I’m Trella. I’m a scrub. A nobody. One of thousands who work the lower levels, keeping Inside clean for the Uppers. I’ve got one friend, do my job and try to avoid the Pop Cops. So what if I occasionally use the pipes to sneak around the Upper levels? The only neck at risk is my own…until I accidentally start a rebellion and become the go-to girl to lead a revolution.

This book was my August Random Read and, while I didn’t remember adding it to my TBR list, I was excited about reading it once I read the blurb.  It seemed like it would be right up my alley and… well, it was!  I really enjoyed this book and I’m looking forward to reading the next book in the series!

The book follows Trella, a seventeen-year-old girl who has been raised in an overpopulated world – essentially a giant box, six stories high.  The living conditions in the lower levels are miserable and Trella pretty much avoids the craziness of her world by escaping into the ducts where she works.  She has remained detached from most of the people around her until her one and only real friend, Cog,  puts the idea of Outside into her head. She doesn’t believe the stories of Outside and only wants to prove Cog wrong, but somehow she finds herself becoming the key player in a rebellion – whether she likes it or not!
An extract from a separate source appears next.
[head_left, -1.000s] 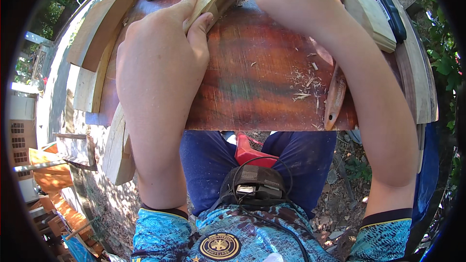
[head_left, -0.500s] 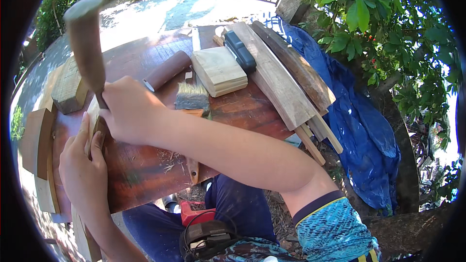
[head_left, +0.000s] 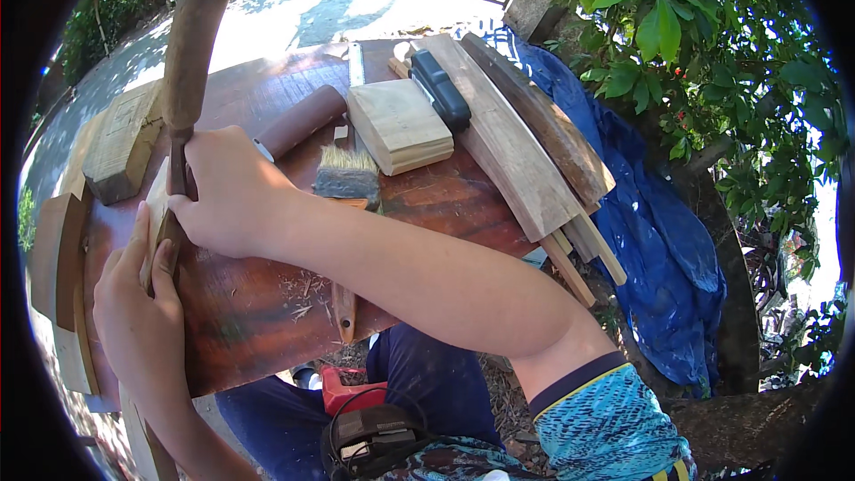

What I wasn’t crazy about:

  • Slightly rushed ending.  The ending of the book felt a little bit rushed.  It wasn’t horrible, but enough to make me take off a half star or so.  I felt like the book spent a lot of time building up to something big and then everything kind of happened at once at the very end.
  • Characters without curiosity.  This is a pet peeve of mine.  The main character is handed the key to her past and says, “Eh, no thanks, I don’t really need to know anything about that.”  This really bugs me when it happens in a book because it just feels like a way to keep the reader in the dark (but still throw us a bone to let us know that there’s something interesting that we could learn at some point).  I’ve just never known anyone with a complete lack of curiosity before and this seems to happen in books quite often.

What I loved:

  • Trella.  Often when a character is detached, I have trouble connecting with them as well, but that didn’t happen in this book.  I think that it helped a lot that Trella did have a strong relationship with Cog – so even though she says she doesn’t really have many other connections, we have this one important relationship to help us see who she really is.  Trella is an intelligent, incredibly strong character who (despite her protests to the contrary) puts others above herself.  I loved that even though she felt disillusioned with life, she still held out a small spark of hope that things could be better – a spark that she couldn’t shake, no matter how hard she tried to convince herself it wasn’t there.  It made her a very interesting character because she was so conflicted about everything that was going on around her.
  • A minor romance.  The romance in this book was actually not a huge c0mponent of the book, which I kind of appreciated in this case.  I think the story would have been stalled if Trella had stopped worrying about keeping herself and her friends alive so that she could ponder her love life.  That didn’t happen here.  There was a romance – and I felt like it was relatively believable, but it didn’t take center stage in the novel and it didn’t take away from the main plot.  
  • The  twists.  There were quite a few twists and turns in the last quarter or so of the book – a few that I saw coming, and some that I didn’t.  Throughout the book, you never quite knew which characters were trustworthy and which weren’t.  I did not see the major twist coming at all (though maybe I should have), and I LOVED it!

I thought that this book was an exciting read, with high stakes and full of twists.  I can’t wait to find out what happens next – in fact, I already got my hands on book #2, so I can’t find out.  I highly recommend Inside Out to dystopian and fantasy fans! 4/5 Stars.